Voiced by: Sarah Chalke

Jerry's wife and Rick's daughter, Beth faces the problems that follow her unstable marriage and her dad living with her family, though she's the least affected family member by the latter of the two. She has a job as a heart surgeon for horses.
  • Ambiguously Brown: If her father is indeed Hispanic, at least.
  • Berserk Button: Implying she's not a real doctor seems to be a sore spot.
  • Daddy's Girl: She adores her father for the most part and is willing to put up with a lot of his crap, though even she has her limits. Word of God even notes that her adoration of Rick (who ignoring the mad scientist aspect is still an alcoholic absentee parent who was away for much of her life) that truly makes her a messed up person.
  • Gasshole: She can burp just as well as her father to some extent, particularly when drunk. The Ricks are all quite proud of her for this.
  • Hospital Hottie: Her job as a heart surgeon for horses. It's shown that had she not given birth to Summer and married Jerry, she would have gone on to become a Nobel Prize-winning surgeon.
  • Mad Scientist's Beautiful Daughter: Older than the typical example, but she's still a Daddy's girl.
  • Missing Mom: Rick states in the pilot that she is no longer alive, and it's mentioned in "Rick Potion #9" that Rick left her mom.
  • Morality Pet: In at least some sense, Beth (with Morty) seem to function as one for Rick. He tends to genuinely compliment and flatter Beth.
  • Ms. Fanservice
  • Never My Fault: She seems to always blame Jerry for their strained marriage yet never admits her cold and distant behavior to him could be a factor.
  • Oedipus Complex: An Electra Complex variant.

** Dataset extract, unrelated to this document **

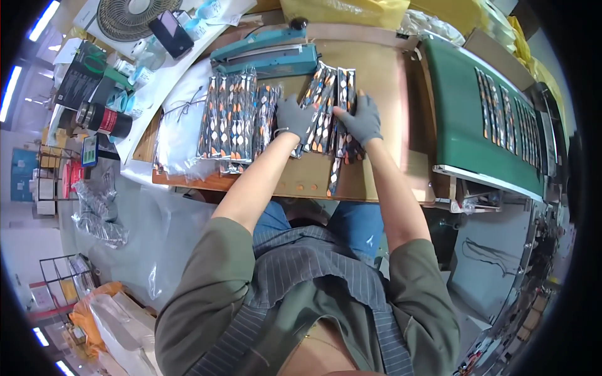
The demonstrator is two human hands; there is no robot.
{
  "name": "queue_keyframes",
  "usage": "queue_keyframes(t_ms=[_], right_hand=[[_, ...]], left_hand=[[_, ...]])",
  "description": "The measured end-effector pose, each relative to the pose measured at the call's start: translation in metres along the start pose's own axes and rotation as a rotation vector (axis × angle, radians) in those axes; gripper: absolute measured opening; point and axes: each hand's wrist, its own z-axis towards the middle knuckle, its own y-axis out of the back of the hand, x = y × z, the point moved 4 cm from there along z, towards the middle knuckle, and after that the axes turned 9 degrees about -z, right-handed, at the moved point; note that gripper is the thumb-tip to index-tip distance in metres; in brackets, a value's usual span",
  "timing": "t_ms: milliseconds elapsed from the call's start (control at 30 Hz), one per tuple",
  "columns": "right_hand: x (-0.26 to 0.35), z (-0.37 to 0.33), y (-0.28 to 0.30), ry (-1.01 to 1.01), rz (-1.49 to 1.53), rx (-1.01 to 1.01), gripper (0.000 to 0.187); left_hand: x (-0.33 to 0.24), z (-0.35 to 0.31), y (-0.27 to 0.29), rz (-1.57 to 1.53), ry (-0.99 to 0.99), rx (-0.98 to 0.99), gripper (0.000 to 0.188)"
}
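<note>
Several long dark strips patterned with orange, white and blue diamond shapes lie on the brown work table [385,81]. My left hand [295,119], in a grey glove, rests at the left edge of the middle strips [321,113], thumb toward them, fingers apart. On their right side my right hand [362,120], also gloved, touches a strip [342,131] with its thumb out and fingers spread. One strip [335,177] sticks out toward me below the others. To the left is a larger stack of strips in clear plastic [227,119]. What lies under my palms is hidden.
A teal bag sealer [269,59] stands behind the strips. Clear plastic bags [185,131] lie at the table's left. A green conveyor belt [461,106] on the right carries more strips [508,119]. The white side table [166,81] holds a phone [170,34] and a thermos [103,119].
</note>
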Motion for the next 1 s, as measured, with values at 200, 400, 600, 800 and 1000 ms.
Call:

Word of God has it that she grew up resenting her mother and idolizing Rick as she came to blame her for Rick running out on them. The bloom's probably off the rose at this point, though she's still more lenient than she ought to be, partly because she'd rather have Morty end up like Rick than Jerry.
  • Teen Pregnancy: She was impregnated by Jerry when she was seventeen.
  • Ugly Guy, Hot Wife: With Jerry, who is implied to have married out of his league.

Summer Smith

Voiced by: Spencer Grammer

The daughter of Jerry and Beth and the sister of Morty. Summer behaves the way a typical teenage daughter living in a house with a psychotic grandfather would.
  • Action Girl: In the comic book B-plot (Summer Spectacular), she imagines herself as this. Issue 1 has her saving a man from a hostage situation, while Issue 2 portrays her as the commander of an army of anthropomorphic food.
  • A-Cup Angst: Wears double D bras despite her size being much smaller, claiming she'll grow into them because "Mom's got big boobs."
  • All Girls Want Bad Boys: In the pilot she has a crush on Frank Palicki. Too bad he got frozen to death by Rick.
  • Alliterative Name: Summer Smith
  • Bratty Teenage Daughter: Though mostly in the pilot. She has shown improvement in later episodes, but still generally carries this trope around with her. She also has much more of a backbone than her brother and thus a lot less tolerant of his bullshit.
  • A Date with Rosie Palms: In chapter 3 of the game, one of the items is Summer's "relaxing" "massager" and it's made very clear what she does with it.
  • A Day in the Limelight: "Raising Gazorpazorp" has her being involved in Rick's misadventure and future episodes have put a bigger focus on her such as Rixty Minutes and Something Ricked This Way Comes. As of season 2, Rick has much less of a problem including her on his and Morty's intergalatic escapades.
  • I Just Want to Be Special: Summer gets frustrated that when Rick won't allow her to go on adventures with him and is annoyed to find all her alternate reality selves to be rather boring.
  • Ms. Fanservice: Only in Mr. Goldenfold's dreams.
  • Obfuscating Stupidity: In "Lawnmower Dog" she says she gets C's intentionally.
  • Trademark Favorite Food: The comic portrays her eating pizza a lot. In Issue 1, she accidentally burns herself because she's simultaneously daydreaming, straightening her hair, and eating a slice of pizza. In Issue 2, she holds the hand of an anthropomorphic piece of pizza as he dies on the battlefield.
  • Women Are Wiser: Not at the same level as her mom, but it's there. And unlike Morty, she's well aware of her parents' failing marriage.



Voiced by: Kari Wahlgren

A popular and attractive girl in Morty's class. Morty is hopelessly in love with her but, unfortunately for him, she only rarely acknowledges his existence.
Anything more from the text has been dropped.